■ Aim of the task: Below this line is the material. Write out only its lines from the one containing "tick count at" through the one containing "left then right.", both kept, exactly.

■ Dataset content:
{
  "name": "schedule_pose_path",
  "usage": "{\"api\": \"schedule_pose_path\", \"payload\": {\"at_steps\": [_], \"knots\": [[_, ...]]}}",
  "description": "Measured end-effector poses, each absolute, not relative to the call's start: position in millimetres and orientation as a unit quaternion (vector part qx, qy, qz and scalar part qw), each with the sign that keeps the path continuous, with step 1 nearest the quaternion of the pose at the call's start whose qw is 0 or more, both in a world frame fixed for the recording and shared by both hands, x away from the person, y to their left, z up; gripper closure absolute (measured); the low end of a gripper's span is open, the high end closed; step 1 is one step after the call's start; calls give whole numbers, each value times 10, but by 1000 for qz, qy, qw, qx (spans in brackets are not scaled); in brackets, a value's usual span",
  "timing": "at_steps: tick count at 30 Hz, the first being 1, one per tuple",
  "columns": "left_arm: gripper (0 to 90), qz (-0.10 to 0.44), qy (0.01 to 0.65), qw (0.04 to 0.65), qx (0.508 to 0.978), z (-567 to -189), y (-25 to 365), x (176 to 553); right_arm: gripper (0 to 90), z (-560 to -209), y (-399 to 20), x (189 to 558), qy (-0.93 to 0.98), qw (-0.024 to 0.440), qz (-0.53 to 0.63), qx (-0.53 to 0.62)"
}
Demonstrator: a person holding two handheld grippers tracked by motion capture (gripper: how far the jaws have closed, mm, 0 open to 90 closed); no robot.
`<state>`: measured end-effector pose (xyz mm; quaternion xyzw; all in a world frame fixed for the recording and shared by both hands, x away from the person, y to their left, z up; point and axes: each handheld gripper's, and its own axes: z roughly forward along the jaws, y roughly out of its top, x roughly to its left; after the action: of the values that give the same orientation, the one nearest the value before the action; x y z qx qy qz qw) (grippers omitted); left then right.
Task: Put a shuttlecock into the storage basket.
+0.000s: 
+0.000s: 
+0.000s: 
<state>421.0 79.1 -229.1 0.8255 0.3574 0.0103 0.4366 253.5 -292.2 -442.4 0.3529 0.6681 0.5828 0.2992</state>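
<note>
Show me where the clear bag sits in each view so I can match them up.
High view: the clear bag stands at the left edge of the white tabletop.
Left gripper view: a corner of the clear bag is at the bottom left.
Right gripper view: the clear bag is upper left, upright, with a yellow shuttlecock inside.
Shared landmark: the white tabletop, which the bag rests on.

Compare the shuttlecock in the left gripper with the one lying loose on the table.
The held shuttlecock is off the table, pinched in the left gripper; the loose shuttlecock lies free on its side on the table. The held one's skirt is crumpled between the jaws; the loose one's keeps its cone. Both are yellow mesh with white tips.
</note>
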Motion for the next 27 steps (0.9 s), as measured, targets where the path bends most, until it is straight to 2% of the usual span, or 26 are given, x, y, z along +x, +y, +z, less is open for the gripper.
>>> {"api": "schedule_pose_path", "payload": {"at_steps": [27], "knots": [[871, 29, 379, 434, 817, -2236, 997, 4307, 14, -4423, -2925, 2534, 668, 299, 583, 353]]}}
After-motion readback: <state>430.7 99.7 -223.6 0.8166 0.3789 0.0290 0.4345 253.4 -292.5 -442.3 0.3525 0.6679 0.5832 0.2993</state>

■ Output of the task:
  "timing": "at_steps: tick count at 30 Hz, the first being 1, one per tuple",
  "columns": "left_arm: gripper (0 to 90), qz (-0.10 to 0.44), qy (0.01 to 0.65), qw (0.04 to 0.65), qx (0.508 to 0.978), z (-567 to -189), y (-25 to 365), x (176 to 553); right_arm: gripper (0 to 90), z (-560 to -209), y (-399 to 20), x (189 to 558), qy (-0.93 to 0.98), qw (-0.024 to 0.440), qz (-0.53 to 0.63), qx (-0.53 to 0.62)"
}
Demonstrator: a person holding two handheld grippers tracked by motion capture (gripper: how far the jaws have closed, mm, 0 open to 90 closed); no robot.
`<state>`: measured end-effector pose (xyz mm; quaternion xyzw; all in a world frame fixed for the recording and shared by both hands, x away from the person, y to their left, z up; point and axes: each handheld gripper's, and its own axes: z roughly forward along the jaws, y roughly out of its top, x roughly to its left; after the action: of the values that give the same orientation, the one nearest the value before the action; x y z qx qy qz qw) (grippers omitted); left then right.

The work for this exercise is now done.